22. While noting the intention of the State party to establish a national register of persons with albinism, the Committee is deeply concerned at the gruesome murders of women and girls with albinism, whose body parts are harvested for rituals. The Committee is particularly concerned at reports that, in the past, perpetrators of such murders were prosecuted for less-serious crimes, such as causing grievous bodily harm, and therefore received lenient sentences upon conviction.
23. The Committee recommends that the State party urgently establish a national register of persons with albinism and provide protection to women and girls with albinism. The State party should ensure that all complaints relating to violence against women and girls with albinism are effectively investigated and perpetrators prosecuted and punished with appropriate sanctions upon conviction.

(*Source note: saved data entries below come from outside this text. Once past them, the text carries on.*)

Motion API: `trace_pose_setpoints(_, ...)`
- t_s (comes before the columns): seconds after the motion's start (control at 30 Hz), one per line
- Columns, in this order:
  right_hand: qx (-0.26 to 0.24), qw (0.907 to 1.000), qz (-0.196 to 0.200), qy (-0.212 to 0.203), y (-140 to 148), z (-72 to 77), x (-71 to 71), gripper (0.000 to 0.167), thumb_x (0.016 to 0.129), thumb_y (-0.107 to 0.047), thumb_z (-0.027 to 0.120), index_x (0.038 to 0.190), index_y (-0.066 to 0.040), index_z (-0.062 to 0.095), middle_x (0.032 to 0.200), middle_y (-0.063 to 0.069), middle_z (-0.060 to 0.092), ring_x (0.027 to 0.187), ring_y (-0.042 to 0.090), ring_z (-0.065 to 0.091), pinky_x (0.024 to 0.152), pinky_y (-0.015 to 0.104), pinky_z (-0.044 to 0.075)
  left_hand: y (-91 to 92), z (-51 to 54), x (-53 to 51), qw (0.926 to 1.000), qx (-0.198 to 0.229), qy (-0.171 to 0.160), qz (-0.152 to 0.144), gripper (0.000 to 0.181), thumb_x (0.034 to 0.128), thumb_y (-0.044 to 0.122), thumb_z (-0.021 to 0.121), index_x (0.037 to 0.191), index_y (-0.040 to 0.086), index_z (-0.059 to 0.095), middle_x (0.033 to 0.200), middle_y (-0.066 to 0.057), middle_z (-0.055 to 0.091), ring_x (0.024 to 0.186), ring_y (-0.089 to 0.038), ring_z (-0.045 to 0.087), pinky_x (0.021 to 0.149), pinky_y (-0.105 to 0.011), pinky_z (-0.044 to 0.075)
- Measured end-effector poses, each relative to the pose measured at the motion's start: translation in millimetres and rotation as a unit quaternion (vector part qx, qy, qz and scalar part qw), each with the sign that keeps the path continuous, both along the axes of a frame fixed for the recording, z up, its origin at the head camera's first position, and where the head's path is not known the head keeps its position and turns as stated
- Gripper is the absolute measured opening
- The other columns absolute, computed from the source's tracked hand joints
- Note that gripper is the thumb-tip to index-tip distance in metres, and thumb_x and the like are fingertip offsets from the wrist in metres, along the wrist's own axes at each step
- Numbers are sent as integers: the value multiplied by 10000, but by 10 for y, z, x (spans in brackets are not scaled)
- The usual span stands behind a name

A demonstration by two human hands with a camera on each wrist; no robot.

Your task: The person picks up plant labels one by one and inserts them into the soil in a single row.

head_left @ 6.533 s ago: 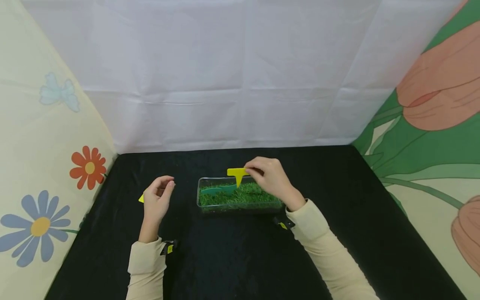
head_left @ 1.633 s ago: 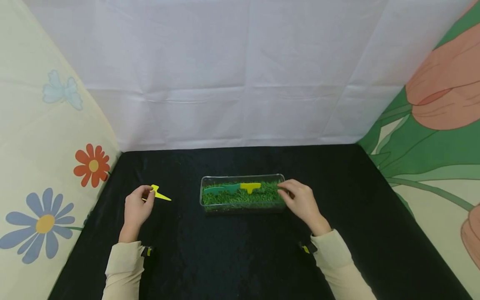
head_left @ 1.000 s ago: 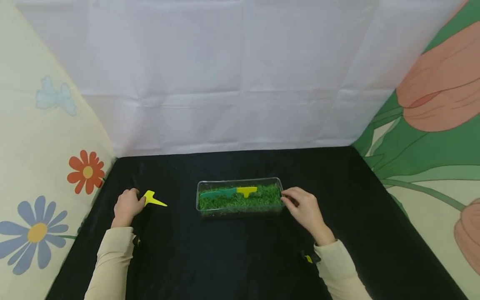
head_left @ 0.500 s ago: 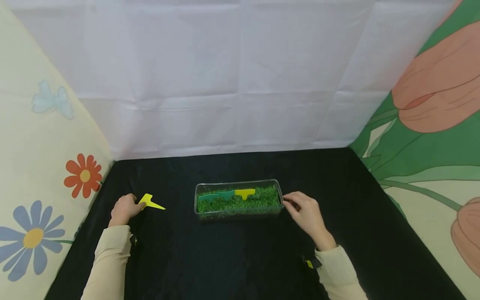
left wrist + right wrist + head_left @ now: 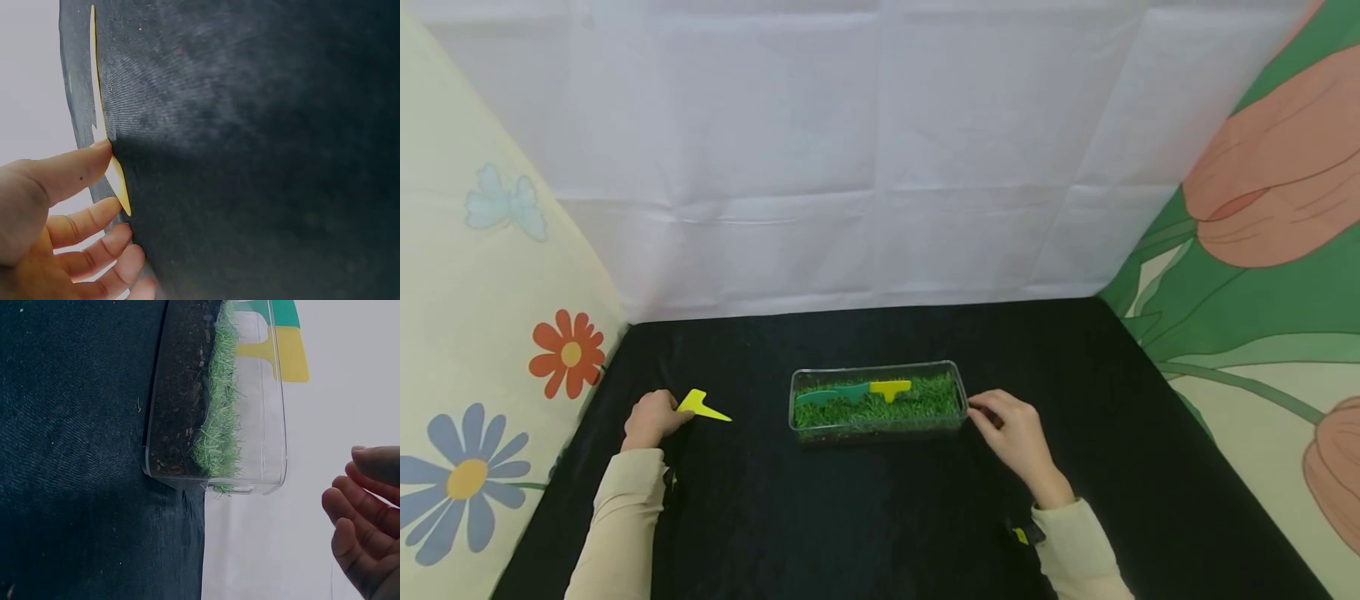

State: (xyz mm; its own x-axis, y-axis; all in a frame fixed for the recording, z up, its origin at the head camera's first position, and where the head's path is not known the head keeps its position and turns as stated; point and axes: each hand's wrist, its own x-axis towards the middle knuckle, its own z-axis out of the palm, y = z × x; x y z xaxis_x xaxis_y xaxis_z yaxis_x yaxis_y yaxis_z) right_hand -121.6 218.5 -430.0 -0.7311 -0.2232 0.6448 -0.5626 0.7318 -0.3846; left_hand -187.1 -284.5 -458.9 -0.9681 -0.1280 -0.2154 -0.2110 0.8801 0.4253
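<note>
A yellow T-shaped plant label (image 5: 703, 406) lies on the black cloth at the left. My left hand (image 5: 653, 418) is down at its wide end. In the left wrist view, the thumb (image 5: 81, 172) crosses the label and the index fingertip meets its end. My right hand (image 5: 1011, 425) hovers by the right end of a clear plastic box (image 5: 880, 433) of grass and soil. Its fingers (image 5: 359, 500) are loosely curled, hold nothing and stand apart from the box. Another yellow label (image 5: 891, 388) stands upright in the grass (image 5: 925, 400).
Green plant labels (image 5: 835, 393) stand in the grass left of the yellow one, overlapping in a row. The box sits near the middle of the black cloth (image 5: 820, 517). A white sheet (image 5: 880, 167) hangs behind, with flower-printed panels (image 5: 1270, 358) at both sides.
The yellow label that my right hand held above the box now stands in the grass. That hand has withdrawn rightward. My left hand has come down leftward onto the label on the cloth.
</note>
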Motion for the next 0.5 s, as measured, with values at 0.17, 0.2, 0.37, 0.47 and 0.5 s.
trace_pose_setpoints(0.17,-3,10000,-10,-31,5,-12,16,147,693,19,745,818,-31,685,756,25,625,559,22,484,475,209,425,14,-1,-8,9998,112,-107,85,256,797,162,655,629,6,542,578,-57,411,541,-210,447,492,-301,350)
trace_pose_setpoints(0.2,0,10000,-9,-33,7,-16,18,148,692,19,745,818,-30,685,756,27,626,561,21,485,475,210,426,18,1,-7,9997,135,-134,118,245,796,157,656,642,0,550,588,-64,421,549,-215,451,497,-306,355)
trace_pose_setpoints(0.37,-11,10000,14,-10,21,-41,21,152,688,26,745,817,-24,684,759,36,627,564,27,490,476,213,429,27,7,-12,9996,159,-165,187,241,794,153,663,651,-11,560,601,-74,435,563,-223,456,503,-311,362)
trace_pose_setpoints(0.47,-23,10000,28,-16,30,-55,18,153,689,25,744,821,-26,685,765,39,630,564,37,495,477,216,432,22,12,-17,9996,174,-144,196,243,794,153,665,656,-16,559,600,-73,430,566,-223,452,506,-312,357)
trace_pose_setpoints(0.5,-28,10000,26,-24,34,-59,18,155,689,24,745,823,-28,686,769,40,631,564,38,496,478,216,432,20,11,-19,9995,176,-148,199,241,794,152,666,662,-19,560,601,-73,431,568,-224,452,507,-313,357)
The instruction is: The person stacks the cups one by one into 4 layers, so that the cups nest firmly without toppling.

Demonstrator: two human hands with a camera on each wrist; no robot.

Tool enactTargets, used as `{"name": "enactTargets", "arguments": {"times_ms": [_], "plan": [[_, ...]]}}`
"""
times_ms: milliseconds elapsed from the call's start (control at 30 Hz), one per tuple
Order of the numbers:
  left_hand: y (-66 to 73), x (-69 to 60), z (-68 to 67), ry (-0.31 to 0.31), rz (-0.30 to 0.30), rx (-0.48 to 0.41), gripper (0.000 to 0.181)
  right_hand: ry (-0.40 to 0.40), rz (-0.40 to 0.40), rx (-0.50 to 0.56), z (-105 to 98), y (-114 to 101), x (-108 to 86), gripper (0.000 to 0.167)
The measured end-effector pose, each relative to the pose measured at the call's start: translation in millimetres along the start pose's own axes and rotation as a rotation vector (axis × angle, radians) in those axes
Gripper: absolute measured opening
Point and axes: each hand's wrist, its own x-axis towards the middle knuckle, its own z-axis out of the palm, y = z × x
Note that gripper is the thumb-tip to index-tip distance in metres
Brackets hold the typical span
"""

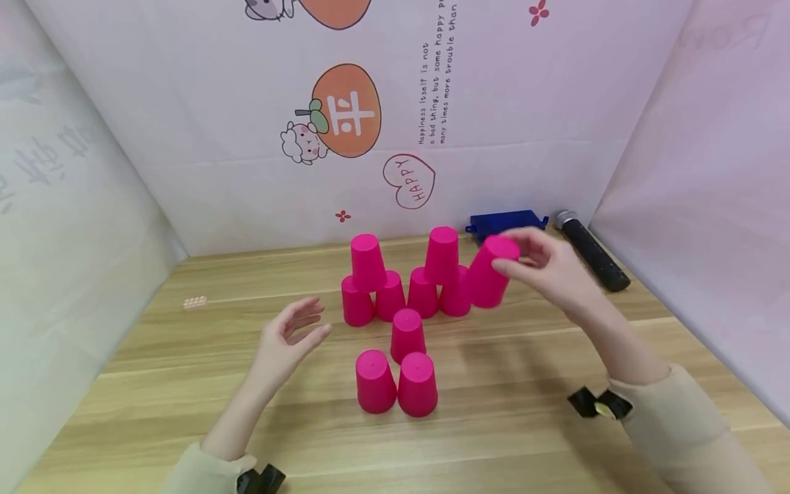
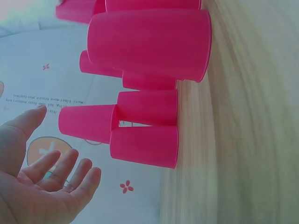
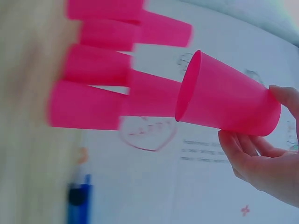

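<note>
My right hand (image 1: 549, 271) holds a pink cup (image 1: 492, 271) upside down and tilted, thumb and fingers round its narrow end, in the air right of the back cups. In the right wrist view the held cup (image 3: 229, 95) shows its open rim. Two back pairs of upside-down cups each carry one on top, the left top cup (image 1: 368, 263) and the right top cup (image 1: 441, 255). In front are a single cup (image 1: 407, 335) and two side by side, a left one (image 1: 375, 381) and a right one (image 1: 417, 384). My left hand (image 1: 286, 346) hovers empty at their left, fingers relaxed.
At the back right of the wooden table (image 1: 247, 274) lie a blue object (image 1: 503, 223) and a black microphone (image 1: 592, 252). A small pale patch (image 1: 194, 302) lies at the left. Printed white cloth (image 1: 247, 171) stands behind and at both sides.
</note>
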Motion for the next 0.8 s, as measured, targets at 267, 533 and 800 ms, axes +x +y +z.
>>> {"name": "enactTargets", "arguments": {"times_ms": [267,533,800], "plan": [[0.8,-14.2,3.9,-0.054,-0.002,-0.019,0.055,0.052,-0.023,0.003,5,-49,49.1,0.048],[3.4,-22.9,17.5,-0.117,-0.019,-0.018,0.057,-0.014,-0.032,-0.051,27,-64,88.3,0.048],[4.9,-30.8,34.8,-0.195,-0.056,-0.022,0.063,-0.12,-0.052,-0.116,42,-65,115.6,0.044]]}}
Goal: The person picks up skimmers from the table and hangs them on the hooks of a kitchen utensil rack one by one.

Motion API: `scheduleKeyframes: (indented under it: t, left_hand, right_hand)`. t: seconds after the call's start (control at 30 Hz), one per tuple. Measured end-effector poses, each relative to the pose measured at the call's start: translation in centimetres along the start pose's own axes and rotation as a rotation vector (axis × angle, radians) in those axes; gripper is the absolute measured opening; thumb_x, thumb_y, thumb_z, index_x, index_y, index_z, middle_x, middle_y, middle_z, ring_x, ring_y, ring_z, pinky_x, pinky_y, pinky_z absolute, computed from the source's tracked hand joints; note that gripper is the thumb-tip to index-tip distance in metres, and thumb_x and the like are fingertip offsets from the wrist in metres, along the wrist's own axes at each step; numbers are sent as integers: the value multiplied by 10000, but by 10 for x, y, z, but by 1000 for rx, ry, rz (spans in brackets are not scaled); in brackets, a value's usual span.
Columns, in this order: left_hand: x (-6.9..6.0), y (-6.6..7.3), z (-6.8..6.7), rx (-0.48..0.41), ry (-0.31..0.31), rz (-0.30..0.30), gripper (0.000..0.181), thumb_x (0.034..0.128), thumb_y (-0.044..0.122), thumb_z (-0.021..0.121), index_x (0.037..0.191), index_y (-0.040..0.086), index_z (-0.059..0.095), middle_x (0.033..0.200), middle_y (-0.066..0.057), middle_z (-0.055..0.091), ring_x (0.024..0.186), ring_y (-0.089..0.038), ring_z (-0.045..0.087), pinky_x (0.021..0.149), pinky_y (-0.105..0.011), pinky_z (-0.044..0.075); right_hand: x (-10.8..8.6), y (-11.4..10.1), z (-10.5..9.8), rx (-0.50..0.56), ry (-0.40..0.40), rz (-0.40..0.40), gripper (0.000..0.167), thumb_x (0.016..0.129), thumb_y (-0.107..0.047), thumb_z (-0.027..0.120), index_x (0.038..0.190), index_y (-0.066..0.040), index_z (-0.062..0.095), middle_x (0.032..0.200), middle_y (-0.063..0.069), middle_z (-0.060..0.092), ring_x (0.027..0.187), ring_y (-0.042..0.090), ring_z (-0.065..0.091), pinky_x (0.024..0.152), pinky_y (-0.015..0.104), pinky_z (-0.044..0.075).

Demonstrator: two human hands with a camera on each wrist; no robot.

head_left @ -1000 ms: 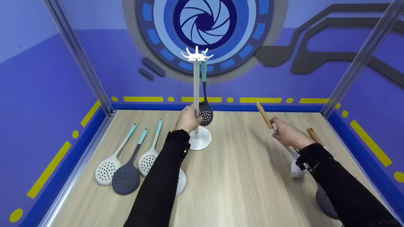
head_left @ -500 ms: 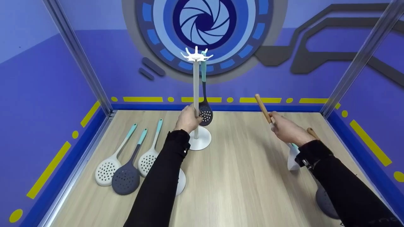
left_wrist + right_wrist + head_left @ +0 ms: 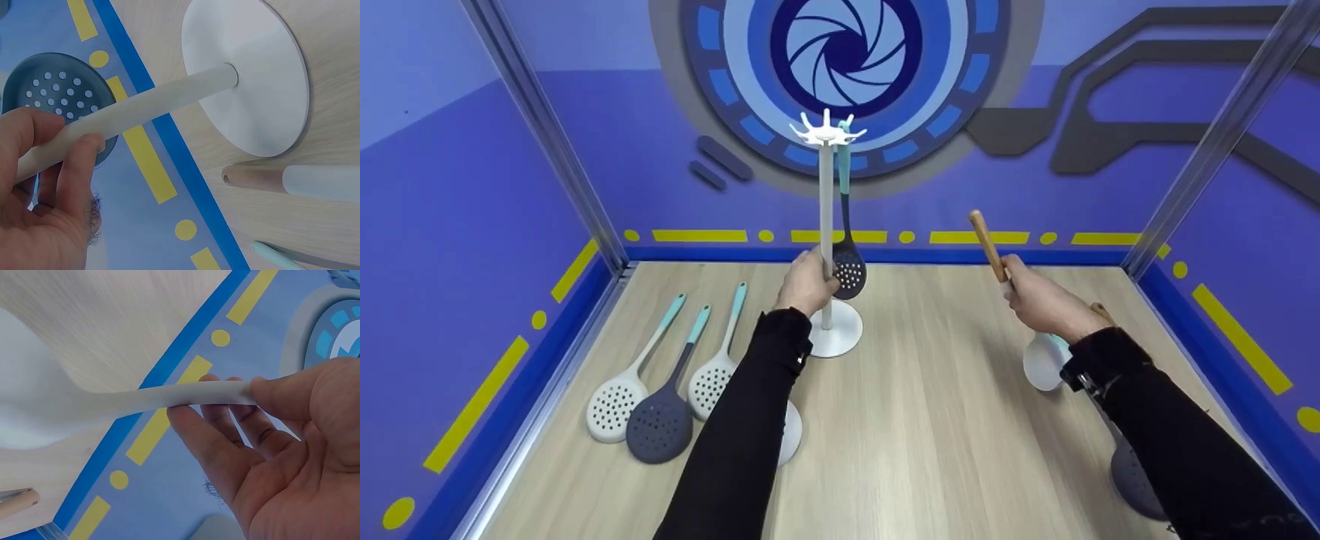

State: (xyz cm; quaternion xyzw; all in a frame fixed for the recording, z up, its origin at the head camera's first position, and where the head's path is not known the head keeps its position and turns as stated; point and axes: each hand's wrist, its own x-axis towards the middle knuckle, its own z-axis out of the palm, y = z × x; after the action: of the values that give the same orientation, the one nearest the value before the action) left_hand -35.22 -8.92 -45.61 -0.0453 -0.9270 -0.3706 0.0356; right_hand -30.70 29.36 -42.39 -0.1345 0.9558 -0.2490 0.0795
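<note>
My left hand (image 3: pixel 808 283) grips the pole of a white utensil stand (image 3: pixel 826 210), above its round base (image 3: pixel 253 79). On the stand's hooked top hangs a dark skimmer (image 3: pixel 850 274) with a mint handle, just behind the pole. My right hand (image 3: pixel 1046 304) pinches the white neck of a ladle (image 3: pixel 1044 364), held in the air right of the stand. Its wooden handle (image 3: pixel 988 244) points up and away, and its white bowl hangs below the hand. The right wrist view shows thumb and fingertips on the neck (image 3: pixel 191 392), with the bowl at left.
At the left lie a white skimmer (image 3: pixel 616 409), a dark skimmer (image 3: pixel 660 426) and another white skimmer (image 3: pixel 711 384), all mint-handled. A wooden-handled white utensil (image 3: pixel 315 181) lies partly under my left arm. A dark-headed utensil (image 3: pixel 1136 480) lies under my right forearm. Walls surround the table.
My right hand has risen slightly with the ladle, its handle now more upright and its bowl swung up and left, turned to show rounder. My left hand and the stand have not moved.
</note>
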Motion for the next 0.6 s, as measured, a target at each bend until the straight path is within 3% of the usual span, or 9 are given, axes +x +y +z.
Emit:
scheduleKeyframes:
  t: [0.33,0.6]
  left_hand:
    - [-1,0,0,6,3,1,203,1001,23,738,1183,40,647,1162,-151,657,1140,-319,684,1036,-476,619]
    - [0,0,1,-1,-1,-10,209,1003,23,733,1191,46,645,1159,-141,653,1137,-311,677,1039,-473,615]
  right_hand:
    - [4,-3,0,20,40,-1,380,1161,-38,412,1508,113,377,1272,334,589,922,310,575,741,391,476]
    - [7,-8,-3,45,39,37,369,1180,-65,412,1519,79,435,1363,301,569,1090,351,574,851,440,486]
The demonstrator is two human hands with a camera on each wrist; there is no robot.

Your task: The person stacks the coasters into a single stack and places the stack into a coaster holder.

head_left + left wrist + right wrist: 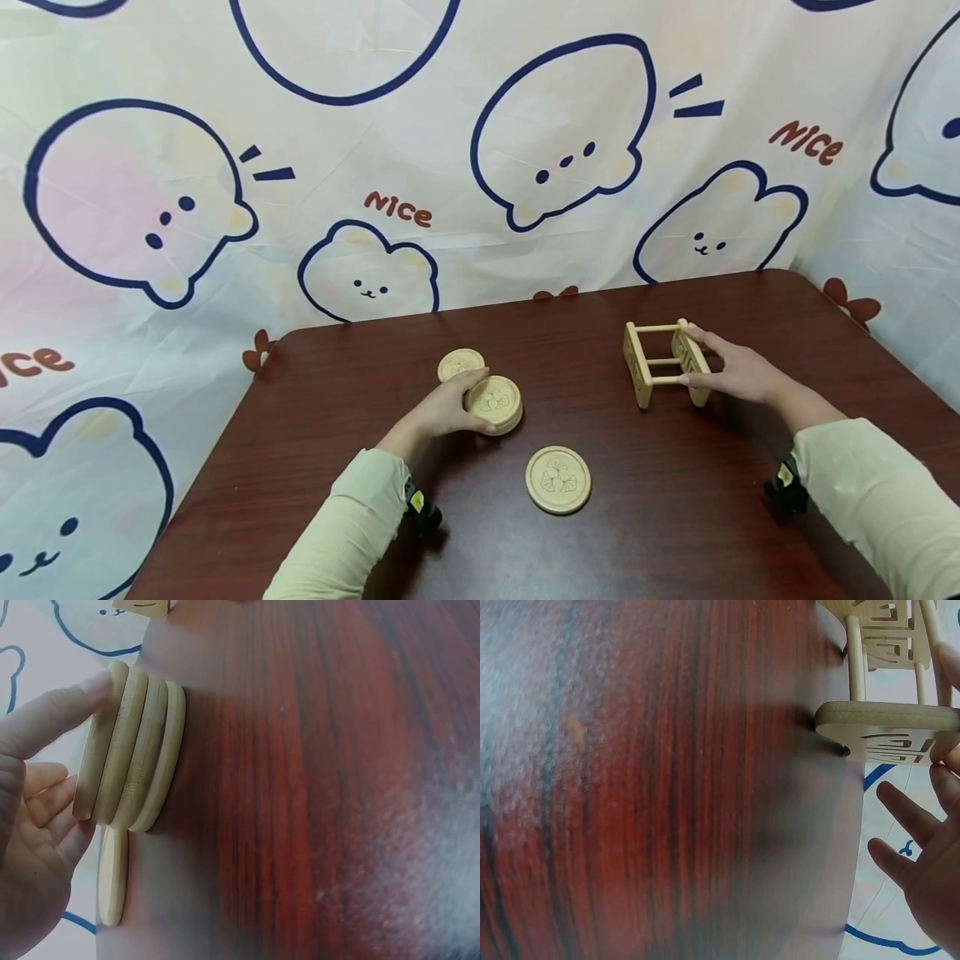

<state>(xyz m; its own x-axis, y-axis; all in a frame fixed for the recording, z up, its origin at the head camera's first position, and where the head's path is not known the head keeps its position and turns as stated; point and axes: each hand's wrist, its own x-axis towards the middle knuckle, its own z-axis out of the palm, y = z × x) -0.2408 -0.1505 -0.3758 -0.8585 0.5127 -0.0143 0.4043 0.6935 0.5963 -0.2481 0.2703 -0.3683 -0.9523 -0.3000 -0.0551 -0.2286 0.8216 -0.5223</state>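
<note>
My left hand (452,406) holds a stack of round wooden coasters (494,395), thumb and fingers on opposite sides of its rim. In the left wrist view, several coasters (142,754) lie face to face, and the thumb presses the edge of the outermost one. A single coaster (459,363) lies just behind this hand; another loose coaster (558,479) with a carved leaf pattern lies nearer the front. At the right, my right hand (738,372) pinches the near side panel of an upright wooden coaster rack (640,367). Cut-out slots mark the rack's panel (889,742) in the right wrist view.
Everything sits on a dark red-brown wooden table (637,517) with rounded back corners. A cartoon-printed cloth (450,150) hangs behind it and along both sides. Each wrist wears a small black camera (423,510).
</note>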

Trafficking in women and exploitation of prostitution
24. While welcoming the adoption of the People Trafficking and People Smuggling (Prohibition) Act in 2009, the Committee remains concerned that the State party is a country of origin, transit and destination for trafficked women and girls, mainly for sexual exploitation and domestic labour. The Committee is also concerned at the lack of data on the extent of trafficking in persons and at the absence of specific programmes to raise awareness of the existence of a national referral mechanism on human trafficking in the State party. It is further concerned that the prohibition of prostitution under the Crimes Act does not criminalize the demand for prostitution. The Committee is also concerned at the lack of programmes aimed at addressing prostitution, including exit programmes to encourage women to leave prostitution.
25. The Committee recommends that the State party:
(a) Intensify efforts to tackle the root causes of trafficking in women and girls and to ensure the rehabilitation and social integration of victims, including by providing them with access to shelters, legal, medical and psychosocial assistance and alternative income-generating opportunities;
(b) Undertake a comprehensive study with a view to collecting data on the extent and forms of trafficking in women and girls, which should be disaggregated by age, region and country of origin;
(c) Increase awareness-raising efforts aimed at promoting reporting of trafficking crimes and early detection of women and girls who are victims of trafficking, in addition to their referral through the national referral mechanism;
(d) Step up efforts aimed at bilateral, regional and international cooperation to prevent trafficking, including by exchanging information and harmonizing legal procedures to prosecute traffickers, in particular with States members of the Southern African Development Community;
(e) Provide data in its next periodic report on existing programmes aimed at addressing prostitution, including by criminalizing demand and implementing exit programmes for women who wish to leave prostitution.
Participation in political and public life
26. The Committee is concerned that, notwithstanding the constitutional provision that sets a goal of achieving at least 30 per cent representation of women in Parliament, women remain underrepresented at decision-making levels, including in Parliament, the judiciary and the diplomatic service. The Committee is particularly concerned that the quota for the appointment of women to Parliament from the four regions of the State party has not been implemented, allegedly owing to the lack of enabling legislation. The Committee is also concerned at the lack of information on the impact of the tinkhundla electoral system, which bans political parties, on the political participation of women.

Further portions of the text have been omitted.